__TASK STATEMENT__
Reproduce the entries shown below only from the line with "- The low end" down to the line with "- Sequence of", keeping both end lines and copying each one exactly.

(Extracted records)
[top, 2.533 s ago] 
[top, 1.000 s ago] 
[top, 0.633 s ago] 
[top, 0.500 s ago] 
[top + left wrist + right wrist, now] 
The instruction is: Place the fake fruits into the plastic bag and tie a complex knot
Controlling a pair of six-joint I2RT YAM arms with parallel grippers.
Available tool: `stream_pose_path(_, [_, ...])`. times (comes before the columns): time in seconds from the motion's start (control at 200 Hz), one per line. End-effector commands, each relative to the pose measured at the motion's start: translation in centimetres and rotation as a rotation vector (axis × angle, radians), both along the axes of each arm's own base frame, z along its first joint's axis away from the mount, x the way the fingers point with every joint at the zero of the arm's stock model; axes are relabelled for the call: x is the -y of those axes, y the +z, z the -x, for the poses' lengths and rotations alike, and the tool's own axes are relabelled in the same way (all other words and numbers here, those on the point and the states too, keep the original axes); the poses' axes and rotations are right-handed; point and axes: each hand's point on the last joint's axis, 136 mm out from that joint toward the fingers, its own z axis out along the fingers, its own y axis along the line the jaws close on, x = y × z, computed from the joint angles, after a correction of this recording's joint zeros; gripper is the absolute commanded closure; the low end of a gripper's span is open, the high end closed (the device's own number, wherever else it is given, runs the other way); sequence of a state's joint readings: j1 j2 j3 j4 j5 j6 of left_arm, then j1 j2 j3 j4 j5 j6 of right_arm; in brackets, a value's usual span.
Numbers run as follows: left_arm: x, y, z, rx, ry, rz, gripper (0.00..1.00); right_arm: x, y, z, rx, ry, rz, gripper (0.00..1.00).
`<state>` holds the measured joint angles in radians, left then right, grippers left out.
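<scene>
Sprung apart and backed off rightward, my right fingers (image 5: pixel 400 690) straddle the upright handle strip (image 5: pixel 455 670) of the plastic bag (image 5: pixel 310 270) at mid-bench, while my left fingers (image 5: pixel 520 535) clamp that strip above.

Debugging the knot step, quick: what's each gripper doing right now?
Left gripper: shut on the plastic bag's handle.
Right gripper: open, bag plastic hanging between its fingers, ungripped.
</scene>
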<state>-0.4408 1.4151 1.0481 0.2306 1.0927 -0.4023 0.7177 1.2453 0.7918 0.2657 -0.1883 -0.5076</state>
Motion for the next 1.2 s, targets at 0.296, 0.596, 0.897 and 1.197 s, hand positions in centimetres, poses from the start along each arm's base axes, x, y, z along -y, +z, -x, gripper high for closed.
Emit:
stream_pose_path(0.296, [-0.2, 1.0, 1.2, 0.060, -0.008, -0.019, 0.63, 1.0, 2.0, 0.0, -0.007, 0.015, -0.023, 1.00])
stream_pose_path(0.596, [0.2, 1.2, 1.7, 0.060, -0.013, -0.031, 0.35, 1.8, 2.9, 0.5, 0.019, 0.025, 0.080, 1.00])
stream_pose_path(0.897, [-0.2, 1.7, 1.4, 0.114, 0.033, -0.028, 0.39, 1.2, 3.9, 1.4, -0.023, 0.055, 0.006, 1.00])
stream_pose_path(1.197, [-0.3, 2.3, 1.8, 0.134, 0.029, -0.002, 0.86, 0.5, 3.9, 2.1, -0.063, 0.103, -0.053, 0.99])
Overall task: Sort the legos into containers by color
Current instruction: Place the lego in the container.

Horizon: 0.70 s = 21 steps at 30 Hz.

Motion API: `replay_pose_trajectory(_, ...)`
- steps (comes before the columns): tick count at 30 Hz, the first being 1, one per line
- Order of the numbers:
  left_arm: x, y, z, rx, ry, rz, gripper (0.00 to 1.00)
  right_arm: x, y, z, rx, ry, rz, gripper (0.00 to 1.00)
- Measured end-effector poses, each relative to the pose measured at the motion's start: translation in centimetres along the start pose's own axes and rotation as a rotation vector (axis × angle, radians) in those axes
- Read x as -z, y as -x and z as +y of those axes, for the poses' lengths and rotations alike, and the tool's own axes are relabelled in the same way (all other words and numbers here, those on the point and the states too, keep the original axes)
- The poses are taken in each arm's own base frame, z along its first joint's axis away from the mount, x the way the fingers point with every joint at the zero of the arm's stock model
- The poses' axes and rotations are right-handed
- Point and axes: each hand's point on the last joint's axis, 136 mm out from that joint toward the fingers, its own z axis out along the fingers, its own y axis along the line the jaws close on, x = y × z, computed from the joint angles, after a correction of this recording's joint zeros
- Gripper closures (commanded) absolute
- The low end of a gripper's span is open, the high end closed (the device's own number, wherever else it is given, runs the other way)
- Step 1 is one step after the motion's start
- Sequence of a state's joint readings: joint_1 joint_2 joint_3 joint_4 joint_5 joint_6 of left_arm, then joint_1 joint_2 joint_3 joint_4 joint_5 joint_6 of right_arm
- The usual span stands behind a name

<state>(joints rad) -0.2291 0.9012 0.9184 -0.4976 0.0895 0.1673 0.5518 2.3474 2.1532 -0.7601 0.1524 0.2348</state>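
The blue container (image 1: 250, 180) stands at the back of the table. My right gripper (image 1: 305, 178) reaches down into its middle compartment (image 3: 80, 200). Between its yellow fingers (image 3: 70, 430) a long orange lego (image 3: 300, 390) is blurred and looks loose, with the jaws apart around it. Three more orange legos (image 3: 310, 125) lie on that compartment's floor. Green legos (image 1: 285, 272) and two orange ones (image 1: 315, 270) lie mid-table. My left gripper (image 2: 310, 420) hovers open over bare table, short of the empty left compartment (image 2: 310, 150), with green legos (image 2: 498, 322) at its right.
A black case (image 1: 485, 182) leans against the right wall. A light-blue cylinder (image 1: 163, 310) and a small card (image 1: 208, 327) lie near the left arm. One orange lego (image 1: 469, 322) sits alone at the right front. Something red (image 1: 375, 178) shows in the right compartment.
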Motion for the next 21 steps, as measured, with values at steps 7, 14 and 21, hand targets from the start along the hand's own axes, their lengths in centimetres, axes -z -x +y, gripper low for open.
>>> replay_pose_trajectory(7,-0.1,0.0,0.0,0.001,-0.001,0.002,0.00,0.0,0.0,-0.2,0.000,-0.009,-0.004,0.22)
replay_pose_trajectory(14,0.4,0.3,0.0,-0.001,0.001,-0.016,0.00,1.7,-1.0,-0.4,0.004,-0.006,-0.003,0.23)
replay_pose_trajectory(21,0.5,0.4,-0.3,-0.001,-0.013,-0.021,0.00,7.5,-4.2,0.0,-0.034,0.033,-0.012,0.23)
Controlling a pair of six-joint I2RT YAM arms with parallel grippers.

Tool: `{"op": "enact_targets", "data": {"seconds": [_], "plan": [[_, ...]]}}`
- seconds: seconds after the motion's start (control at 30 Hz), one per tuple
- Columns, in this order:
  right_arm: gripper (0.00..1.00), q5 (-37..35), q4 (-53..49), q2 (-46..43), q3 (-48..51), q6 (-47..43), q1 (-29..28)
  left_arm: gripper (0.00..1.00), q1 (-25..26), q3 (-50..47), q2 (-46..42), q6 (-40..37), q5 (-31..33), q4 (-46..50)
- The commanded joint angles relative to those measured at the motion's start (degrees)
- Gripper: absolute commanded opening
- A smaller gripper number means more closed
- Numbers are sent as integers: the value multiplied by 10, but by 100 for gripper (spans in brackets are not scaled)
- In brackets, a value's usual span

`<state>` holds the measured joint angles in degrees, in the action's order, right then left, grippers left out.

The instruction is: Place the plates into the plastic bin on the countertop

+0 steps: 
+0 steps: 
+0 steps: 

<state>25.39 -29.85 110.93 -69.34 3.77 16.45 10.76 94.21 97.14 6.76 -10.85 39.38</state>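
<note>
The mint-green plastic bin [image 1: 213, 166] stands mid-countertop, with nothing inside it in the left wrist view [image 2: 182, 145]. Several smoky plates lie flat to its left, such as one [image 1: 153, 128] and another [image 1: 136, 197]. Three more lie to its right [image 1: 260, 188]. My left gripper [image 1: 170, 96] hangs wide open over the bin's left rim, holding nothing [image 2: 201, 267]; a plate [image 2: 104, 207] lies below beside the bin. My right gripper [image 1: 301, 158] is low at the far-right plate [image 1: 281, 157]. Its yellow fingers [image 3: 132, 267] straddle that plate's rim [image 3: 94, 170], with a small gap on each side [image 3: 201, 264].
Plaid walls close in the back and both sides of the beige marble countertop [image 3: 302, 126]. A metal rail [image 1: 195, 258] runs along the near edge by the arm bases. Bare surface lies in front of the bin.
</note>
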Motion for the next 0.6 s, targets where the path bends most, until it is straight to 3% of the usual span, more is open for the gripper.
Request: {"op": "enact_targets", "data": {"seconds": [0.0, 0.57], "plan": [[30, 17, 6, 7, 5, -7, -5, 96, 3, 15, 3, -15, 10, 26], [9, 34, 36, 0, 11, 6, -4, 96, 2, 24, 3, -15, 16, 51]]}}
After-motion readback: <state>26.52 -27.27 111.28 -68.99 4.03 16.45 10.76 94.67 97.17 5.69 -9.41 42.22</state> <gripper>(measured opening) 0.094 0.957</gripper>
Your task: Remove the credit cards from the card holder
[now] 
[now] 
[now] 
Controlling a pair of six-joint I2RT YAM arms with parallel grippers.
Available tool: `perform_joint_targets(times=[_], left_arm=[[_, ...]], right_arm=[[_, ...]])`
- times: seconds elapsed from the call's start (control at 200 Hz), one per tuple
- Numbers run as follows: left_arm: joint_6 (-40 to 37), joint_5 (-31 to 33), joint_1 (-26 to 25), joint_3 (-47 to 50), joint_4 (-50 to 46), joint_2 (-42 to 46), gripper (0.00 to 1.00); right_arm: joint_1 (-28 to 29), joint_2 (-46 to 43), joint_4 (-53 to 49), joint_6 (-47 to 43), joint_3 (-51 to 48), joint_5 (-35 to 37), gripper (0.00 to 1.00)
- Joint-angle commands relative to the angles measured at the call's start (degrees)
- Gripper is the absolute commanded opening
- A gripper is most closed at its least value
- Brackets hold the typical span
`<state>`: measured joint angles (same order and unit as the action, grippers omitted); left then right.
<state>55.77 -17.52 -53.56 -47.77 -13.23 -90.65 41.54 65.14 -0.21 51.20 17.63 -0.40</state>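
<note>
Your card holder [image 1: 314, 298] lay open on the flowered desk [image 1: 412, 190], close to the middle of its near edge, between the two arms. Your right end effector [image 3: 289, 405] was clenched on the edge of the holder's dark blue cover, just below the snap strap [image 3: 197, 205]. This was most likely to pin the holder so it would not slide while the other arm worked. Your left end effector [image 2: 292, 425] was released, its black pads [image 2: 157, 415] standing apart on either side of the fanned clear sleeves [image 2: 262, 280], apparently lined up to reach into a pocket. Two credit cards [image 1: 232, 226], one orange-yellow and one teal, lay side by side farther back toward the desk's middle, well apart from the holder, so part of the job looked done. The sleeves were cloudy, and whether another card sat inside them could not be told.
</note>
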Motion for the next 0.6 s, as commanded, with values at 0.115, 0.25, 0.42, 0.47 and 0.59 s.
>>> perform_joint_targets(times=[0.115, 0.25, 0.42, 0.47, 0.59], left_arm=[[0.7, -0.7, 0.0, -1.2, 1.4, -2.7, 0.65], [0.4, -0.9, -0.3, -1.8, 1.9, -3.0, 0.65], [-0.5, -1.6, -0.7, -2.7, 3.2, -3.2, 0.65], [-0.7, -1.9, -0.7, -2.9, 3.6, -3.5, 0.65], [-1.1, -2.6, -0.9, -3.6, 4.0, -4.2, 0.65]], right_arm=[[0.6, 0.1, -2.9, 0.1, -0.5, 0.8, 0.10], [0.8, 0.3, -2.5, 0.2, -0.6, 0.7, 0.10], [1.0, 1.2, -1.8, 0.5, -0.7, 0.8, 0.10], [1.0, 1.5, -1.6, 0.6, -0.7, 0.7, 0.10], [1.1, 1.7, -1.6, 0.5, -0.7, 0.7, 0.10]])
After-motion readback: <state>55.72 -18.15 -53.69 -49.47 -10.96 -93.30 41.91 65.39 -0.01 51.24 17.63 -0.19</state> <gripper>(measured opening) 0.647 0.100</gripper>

__SOLUTION BELOW__
- The low end of a gripper's span is open, the high end closed (the device's own number, wherever else it is given, runs the other way)
- Step 1 is one step after the motion's start
- Sequence of a state's joint readings: joint_1 joint_2 joint_3 joint_4 joint_5 joint_6 of left_arm, then joint_1 joint_2 joint_3 joint_4 joint_5 joint_6 of right_arm

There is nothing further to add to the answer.